To guide a soul back to God is the most serious responsibility anyone can be given, because it concerns what is most precious within a human being: the desire for Truth and the ability to live this desire—the potential to go Home. Nothing is more important in the life of an individual, and so nothing is more dangerous to abuse. Sometimes seekers have come to me who have been spiritually misled, or even abused, by their teacher. The soul becomes twisted, unable to live or reflect the light that is within. These seekers can easily become lost souls, wandering aimlessly without true purpose. Sometimes help can be given, and their light can be returned to them. They can be reconnected with their life's meaning. But there is almost always a scar, a sadness that what was so precious was contaminated.

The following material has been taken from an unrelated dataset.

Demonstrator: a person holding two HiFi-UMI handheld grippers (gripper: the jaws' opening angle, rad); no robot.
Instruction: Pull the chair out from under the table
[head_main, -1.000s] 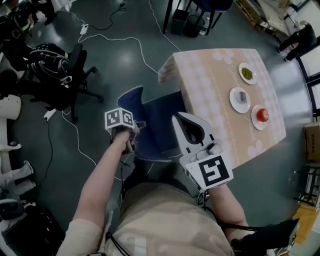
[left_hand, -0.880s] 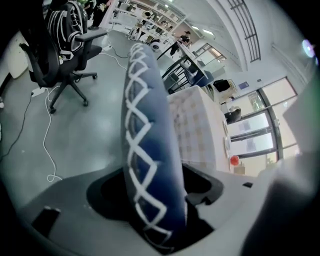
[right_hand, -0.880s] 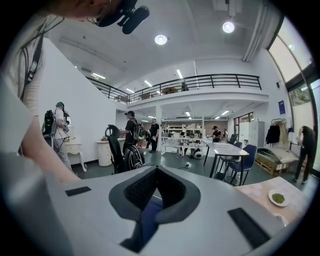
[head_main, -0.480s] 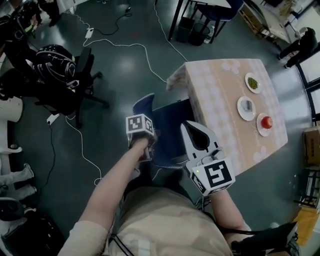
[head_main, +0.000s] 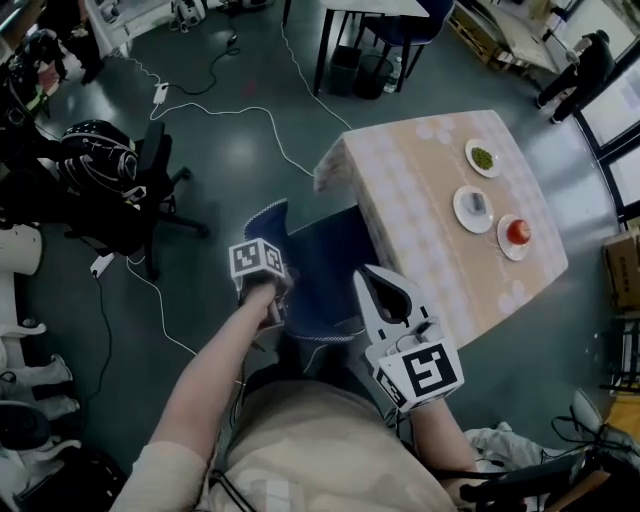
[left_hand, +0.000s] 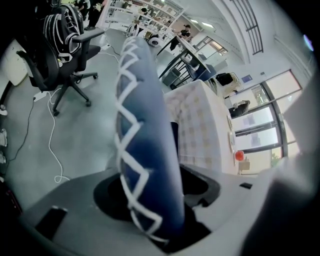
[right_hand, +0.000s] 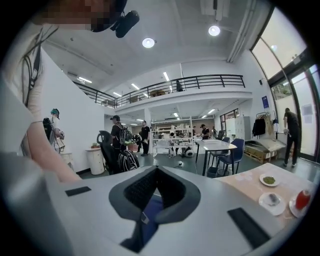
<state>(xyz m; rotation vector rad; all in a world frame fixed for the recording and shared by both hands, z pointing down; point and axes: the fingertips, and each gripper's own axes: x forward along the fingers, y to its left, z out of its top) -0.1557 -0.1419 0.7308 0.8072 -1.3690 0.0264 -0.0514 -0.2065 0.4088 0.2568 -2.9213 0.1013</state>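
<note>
A dark blue chair (head_main: 322, 262) with white zigzag trim stands with its seat partly under the table (head_main: 425, 190), which has a pale checked cloth. My left gripper (head_main: 272, 286) points down over the chair's backrest (left_hand: 145, 145). Its jaws have just been closing, and the left gripper (left_hand: 156, 207) now stands shut on the backrest, which fills the gap between them. My right gripper (head_main: 373, 273) hovers above the chair's near right side, shut and holding nothing. In the right gripper view the right gripper (right_hand: 156, 170) points level across the room, with the table (right_hand: 247, 189) at the right.
On the table sit two plates (head_main: 482, 157) (head_main: 473, 204) and a red thing (head_main: 518, 232). A black office chair with a backpack (head_main: 105, 170) stands at the left, with white cables (head_main: 250, 112) on the floor. Another table and blue chair (head_main: 375, 30) are beyond. Several people stand far off (right_hand: 120, 135).
The head view swung sideways and back. My left gripper stays on the backrest. The right gripper has drifted a little beside the seat. The chair shows no clear shift against the table.
</note>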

On the Sufi path the disciple is taken Home through the power of divine love, and this love is the most potent and dangerous force in existence. It can cut through every pattern of resistance and awaken the heart. To have the power to place this love into the heart of another person is a tremendous responsibility. It also means that the other person can easily fall in love with you. This love is like nothing the disciple has ever known, and it is given freely without conditions. It is pure poison—a drug to the heart. The teacher holds the heart of the disciple in his own heart and nourishes it with divine love. And how easy it is to mistake this divine love for human love. Without any cultural understanding of devotion, the disciple can become lost in a maze of longings in which the human and Divine become confused. It is the work of the teacher to try again and again to reflect back to the disciple the true impersonal nature of this love.

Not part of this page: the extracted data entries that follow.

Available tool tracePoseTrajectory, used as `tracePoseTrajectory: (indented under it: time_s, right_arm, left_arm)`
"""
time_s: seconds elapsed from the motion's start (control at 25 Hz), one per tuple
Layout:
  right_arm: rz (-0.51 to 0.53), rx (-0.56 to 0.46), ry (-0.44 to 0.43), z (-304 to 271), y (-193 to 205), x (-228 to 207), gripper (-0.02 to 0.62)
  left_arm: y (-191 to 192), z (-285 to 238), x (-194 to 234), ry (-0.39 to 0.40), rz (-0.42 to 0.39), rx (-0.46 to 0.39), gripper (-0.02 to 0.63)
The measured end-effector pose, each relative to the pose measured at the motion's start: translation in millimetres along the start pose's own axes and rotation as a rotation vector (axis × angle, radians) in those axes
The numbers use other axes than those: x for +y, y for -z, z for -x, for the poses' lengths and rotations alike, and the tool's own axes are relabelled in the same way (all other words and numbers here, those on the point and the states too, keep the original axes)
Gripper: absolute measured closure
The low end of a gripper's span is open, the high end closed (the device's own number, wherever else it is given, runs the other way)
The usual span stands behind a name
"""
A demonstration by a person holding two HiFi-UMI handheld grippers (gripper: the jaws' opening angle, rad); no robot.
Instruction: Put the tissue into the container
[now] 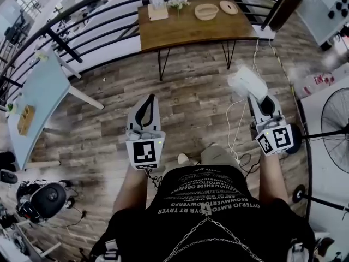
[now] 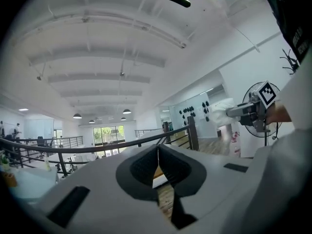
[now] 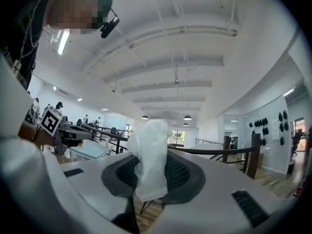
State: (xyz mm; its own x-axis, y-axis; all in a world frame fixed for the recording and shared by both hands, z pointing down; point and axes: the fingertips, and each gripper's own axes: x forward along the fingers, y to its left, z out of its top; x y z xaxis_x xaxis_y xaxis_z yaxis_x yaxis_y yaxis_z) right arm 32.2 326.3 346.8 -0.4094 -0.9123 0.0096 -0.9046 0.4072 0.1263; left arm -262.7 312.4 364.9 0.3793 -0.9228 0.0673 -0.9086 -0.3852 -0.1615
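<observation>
A crumpled white tissue stands up between the jaws of my right gripper, which is shut on it. In the head view the tissue sticks out ahead of the right gripper, held over the wooden floor. My left gripper is shut with nothing in it, its pads touching in the left gripper view. The right gripper with the tissue shows at the right of that view. A round woven bowl sits on the wooden table far ahead.
On the table also lie a flat round lid, a small box and white flowers. A black railing runs behind the table. A fan stands at the right, cables on the floor, a light table at the left.
</observation>
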Motion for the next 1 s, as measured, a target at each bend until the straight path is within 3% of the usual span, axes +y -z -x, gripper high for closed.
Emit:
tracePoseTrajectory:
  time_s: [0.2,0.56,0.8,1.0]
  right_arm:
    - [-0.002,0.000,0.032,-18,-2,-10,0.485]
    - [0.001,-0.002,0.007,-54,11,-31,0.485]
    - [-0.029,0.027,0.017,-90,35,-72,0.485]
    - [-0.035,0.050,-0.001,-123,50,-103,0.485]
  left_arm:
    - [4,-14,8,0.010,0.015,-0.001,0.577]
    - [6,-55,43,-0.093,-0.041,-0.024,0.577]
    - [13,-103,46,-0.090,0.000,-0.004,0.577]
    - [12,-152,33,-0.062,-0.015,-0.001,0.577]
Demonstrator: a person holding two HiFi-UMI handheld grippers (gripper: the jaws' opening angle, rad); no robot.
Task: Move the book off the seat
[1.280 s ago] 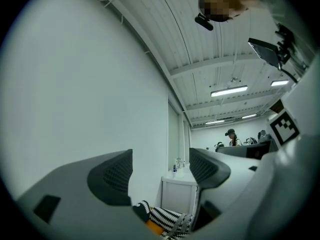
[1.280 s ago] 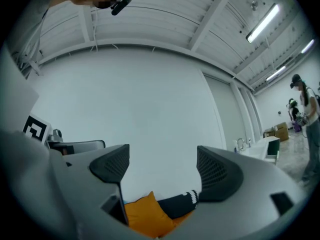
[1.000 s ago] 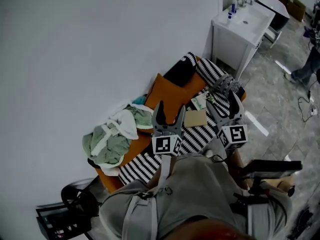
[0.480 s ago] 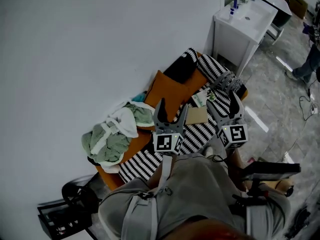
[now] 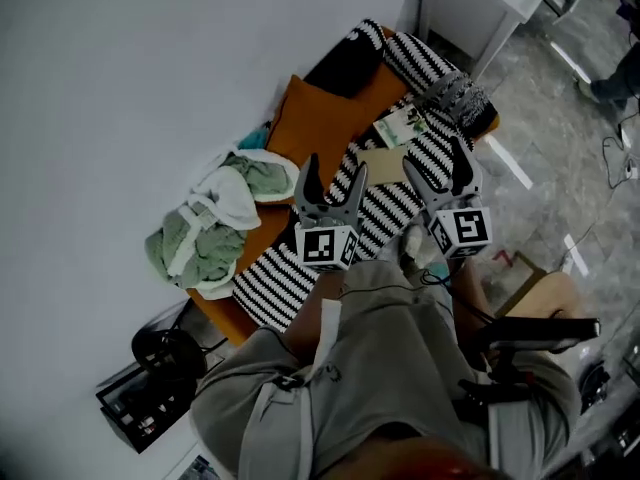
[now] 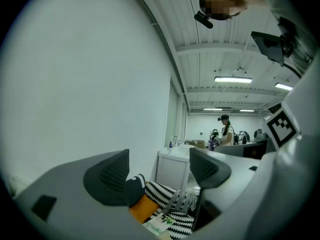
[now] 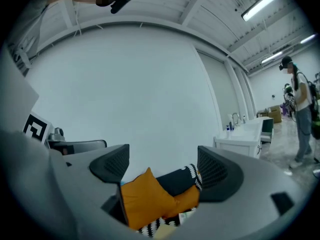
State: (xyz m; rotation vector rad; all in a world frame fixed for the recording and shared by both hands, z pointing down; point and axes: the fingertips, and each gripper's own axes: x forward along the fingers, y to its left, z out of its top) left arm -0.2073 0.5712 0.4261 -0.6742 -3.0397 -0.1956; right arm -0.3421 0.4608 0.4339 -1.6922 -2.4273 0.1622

After almost twenty years I am in constant awe of this inner drama of divine love, how the disciple is held in love, and how the soul of the teacher is guided by the laws of love in this work. But it was many years before I understood the nature and effect of this transmission of love: how the essence of the relationship between teacher and disciple belongs to the level of the soul, how the soul of the disciple is infused with the light and love that it needs for the journey. And how little this work has to do with the outer person of either the teacher or disciple. And yet most practitioners believe it is the outer person rather than the real being of the teacher with whom they interact. This is the cause of so much misunderstanding, and yet the outer form of the teacher also has a part to play.
As has belonged to so much of my experience of the path, this paradoxical relationship between the human and the Divine is at the center of the relationship with the teacher. I have personal faults and failings like anyone, and yet I have been trained, been made empty, to hold a transmission of love that is pure and impersonal. Because this pure love goes directly from heart to heart, it creates a feeling of intimacy that evokes needs, projections, and misunderstandings in the disciple. The journey of the disciple is of necessity through this maze of misunderstandings created by the divine love that comes through the teacher. Without the human presence of the teacher this drama would not take place, and yet it is due to the emptiness within the teacher that the wayfarer is drawn into this labyrinth, and hopefully, finally, into the mystery of merging, when human and divine reveal their essential unity.